WORK INSTRUCTIONS »
Once you find the line that contains "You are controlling", write out that line and every line after it to the end of the records, exactly and with nothing else.
▼
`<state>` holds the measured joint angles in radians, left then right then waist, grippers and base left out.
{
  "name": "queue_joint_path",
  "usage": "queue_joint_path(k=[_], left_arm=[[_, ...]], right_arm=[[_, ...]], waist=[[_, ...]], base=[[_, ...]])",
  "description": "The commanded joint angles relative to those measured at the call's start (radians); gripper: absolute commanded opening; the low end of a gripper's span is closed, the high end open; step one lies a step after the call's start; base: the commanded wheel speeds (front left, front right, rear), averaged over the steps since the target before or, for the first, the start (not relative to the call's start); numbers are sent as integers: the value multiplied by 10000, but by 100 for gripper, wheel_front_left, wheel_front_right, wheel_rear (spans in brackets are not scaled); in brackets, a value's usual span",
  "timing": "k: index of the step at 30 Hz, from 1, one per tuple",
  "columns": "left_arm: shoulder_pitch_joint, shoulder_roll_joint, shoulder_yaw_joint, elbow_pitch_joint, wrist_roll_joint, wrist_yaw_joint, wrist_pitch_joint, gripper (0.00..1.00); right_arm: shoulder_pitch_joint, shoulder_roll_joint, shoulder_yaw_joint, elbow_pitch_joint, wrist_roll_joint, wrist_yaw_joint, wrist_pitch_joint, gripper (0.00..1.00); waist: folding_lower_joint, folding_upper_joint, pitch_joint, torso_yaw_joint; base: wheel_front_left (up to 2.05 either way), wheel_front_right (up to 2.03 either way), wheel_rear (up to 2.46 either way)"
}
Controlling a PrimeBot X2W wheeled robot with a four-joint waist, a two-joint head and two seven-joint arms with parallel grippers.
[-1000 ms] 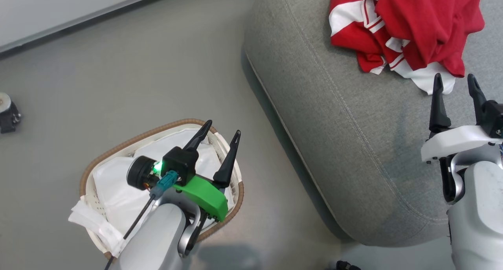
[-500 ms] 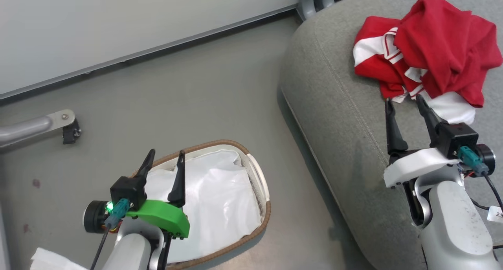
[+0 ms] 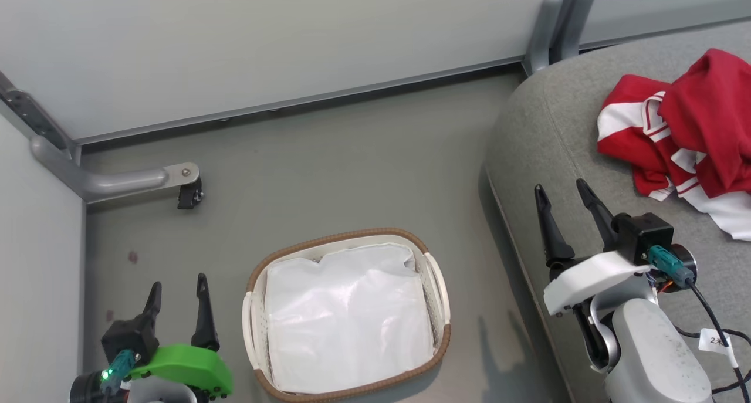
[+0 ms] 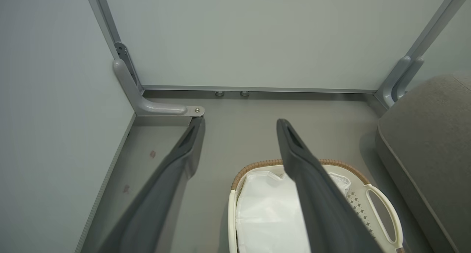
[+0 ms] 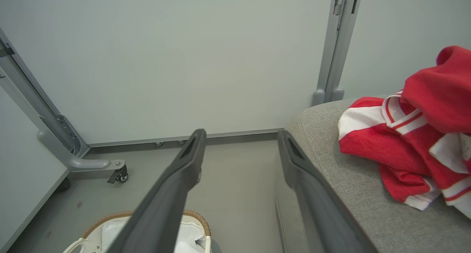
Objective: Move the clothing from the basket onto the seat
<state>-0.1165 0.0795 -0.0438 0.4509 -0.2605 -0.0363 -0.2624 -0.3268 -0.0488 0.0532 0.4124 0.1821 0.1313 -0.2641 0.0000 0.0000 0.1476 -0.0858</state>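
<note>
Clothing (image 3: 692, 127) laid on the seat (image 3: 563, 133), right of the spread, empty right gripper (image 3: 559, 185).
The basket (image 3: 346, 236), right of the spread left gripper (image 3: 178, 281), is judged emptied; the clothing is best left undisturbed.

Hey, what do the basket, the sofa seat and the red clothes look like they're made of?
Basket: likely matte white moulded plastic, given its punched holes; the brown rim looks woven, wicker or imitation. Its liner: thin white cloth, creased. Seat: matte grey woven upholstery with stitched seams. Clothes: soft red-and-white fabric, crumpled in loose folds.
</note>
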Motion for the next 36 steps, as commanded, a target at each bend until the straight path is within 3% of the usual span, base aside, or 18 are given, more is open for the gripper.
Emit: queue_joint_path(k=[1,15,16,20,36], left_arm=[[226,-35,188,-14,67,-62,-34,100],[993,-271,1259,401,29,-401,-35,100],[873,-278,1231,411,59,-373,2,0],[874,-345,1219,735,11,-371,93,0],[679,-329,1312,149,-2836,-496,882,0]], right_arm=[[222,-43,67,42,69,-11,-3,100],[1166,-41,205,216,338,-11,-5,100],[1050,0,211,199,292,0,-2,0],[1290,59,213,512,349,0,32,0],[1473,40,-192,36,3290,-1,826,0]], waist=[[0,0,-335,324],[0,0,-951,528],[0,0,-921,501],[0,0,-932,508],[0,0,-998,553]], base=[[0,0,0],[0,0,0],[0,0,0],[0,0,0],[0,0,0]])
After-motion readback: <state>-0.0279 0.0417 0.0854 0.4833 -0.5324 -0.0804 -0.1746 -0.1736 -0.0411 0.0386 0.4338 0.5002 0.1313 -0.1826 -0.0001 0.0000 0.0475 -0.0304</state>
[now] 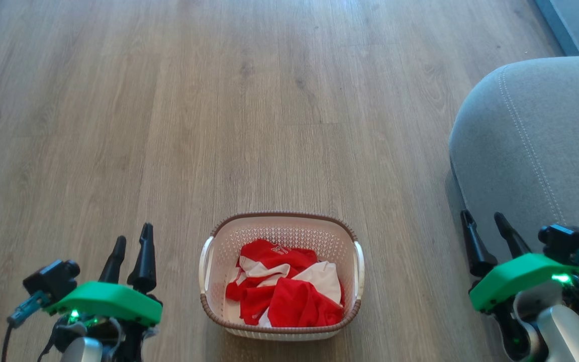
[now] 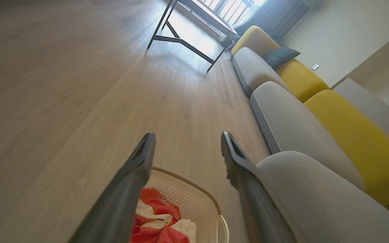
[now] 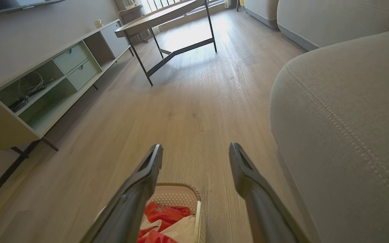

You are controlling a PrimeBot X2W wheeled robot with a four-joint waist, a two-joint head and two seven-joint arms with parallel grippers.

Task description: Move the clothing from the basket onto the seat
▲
REPLY »
You are controlling a PrimeBot X2W wheeled robot with a four-joint waist, a two-joint head and two seven-joint arms with parallel grippers.

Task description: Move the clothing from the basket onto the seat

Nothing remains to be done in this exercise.